Problem to work on -> Copy each line of the material in which the word "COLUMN" appears.

Available data ->

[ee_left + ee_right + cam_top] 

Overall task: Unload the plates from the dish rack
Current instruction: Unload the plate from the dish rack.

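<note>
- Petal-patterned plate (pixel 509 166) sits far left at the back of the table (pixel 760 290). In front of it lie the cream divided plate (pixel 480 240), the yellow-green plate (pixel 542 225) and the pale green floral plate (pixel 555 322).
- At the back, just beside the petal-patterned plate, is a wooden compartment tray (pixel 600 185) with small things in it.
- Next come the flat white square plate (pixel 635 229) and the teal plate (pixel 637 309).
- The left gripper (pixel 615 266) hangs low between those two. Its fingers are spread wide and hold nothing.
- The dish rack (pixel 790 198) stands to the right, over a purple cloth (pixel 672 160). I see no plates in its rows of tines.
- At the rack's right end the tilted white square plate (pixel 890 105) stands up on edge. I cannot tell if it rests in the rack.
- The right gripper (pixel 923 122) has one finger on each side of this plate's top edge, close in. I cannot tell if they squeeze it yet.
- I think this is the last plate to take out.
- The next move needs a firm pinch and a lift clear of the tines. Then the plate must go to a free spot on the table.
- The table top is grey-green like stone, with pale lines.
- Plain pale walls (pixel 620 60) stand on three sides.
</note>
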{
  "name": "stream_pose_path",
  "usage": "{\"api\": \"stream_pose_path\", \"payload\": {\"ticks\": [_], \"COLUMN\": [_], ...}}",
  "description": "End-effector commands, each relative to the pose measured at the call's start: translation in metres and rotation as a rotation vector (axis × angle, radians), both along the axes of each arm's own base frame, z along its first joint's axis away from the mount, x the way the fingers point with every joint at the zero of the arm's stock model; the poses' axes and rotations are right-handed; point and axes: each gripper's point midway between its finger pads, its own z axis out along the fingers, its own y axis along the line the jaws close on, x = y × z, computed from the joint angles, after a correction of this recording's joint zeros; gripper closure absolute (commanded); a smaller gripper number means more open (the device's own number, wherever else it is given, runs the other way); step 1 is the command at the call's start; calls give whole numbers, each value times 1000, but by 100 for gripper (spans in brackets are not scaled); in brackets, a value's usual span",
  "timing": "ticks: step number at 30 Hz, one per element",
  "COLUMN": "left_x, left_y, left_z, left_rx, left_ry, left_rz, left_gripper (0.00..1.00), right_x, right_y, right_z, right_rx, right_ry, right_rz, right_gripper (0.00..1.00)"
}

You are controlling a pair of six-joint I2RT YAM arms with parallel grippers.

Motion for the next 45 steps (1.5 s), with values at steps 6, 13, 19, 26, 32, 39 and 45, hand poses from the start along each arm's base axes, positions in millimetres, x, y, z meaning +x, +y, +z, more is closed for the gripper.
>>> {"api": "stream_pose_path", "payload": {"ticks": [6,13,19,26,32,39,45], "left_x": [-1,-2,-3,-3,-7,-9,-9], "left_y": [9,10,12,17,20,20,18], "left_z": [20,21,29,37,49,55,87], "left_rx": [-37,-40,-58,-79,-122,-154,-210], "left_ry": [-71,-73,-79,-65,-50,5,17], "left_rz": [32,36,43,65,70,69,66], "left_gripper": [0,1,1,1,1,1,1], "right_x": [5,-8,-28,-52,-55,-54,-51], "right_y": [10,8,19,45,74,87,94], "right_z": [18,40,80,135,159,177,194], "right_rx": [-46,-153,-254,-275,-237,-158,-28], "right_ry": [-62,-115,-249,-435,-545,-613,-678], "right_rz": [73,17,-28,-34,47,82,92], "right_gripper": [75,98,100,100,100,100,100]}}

Exercise result ->
  "usage": "{\"api\": \"stream_pose_path\", \"payload\": {\"ticks\": [_], \"COLUMN\": [_], ...}}",
  "COLUMN": "left_x, left_y, left_z, left_rx, left_ry, left_rz, left_gripper (0.00..1.00), right_x, right_y, right_z, right_rx, right_ry, right_rz, right_gripper (0.00..1.00)"

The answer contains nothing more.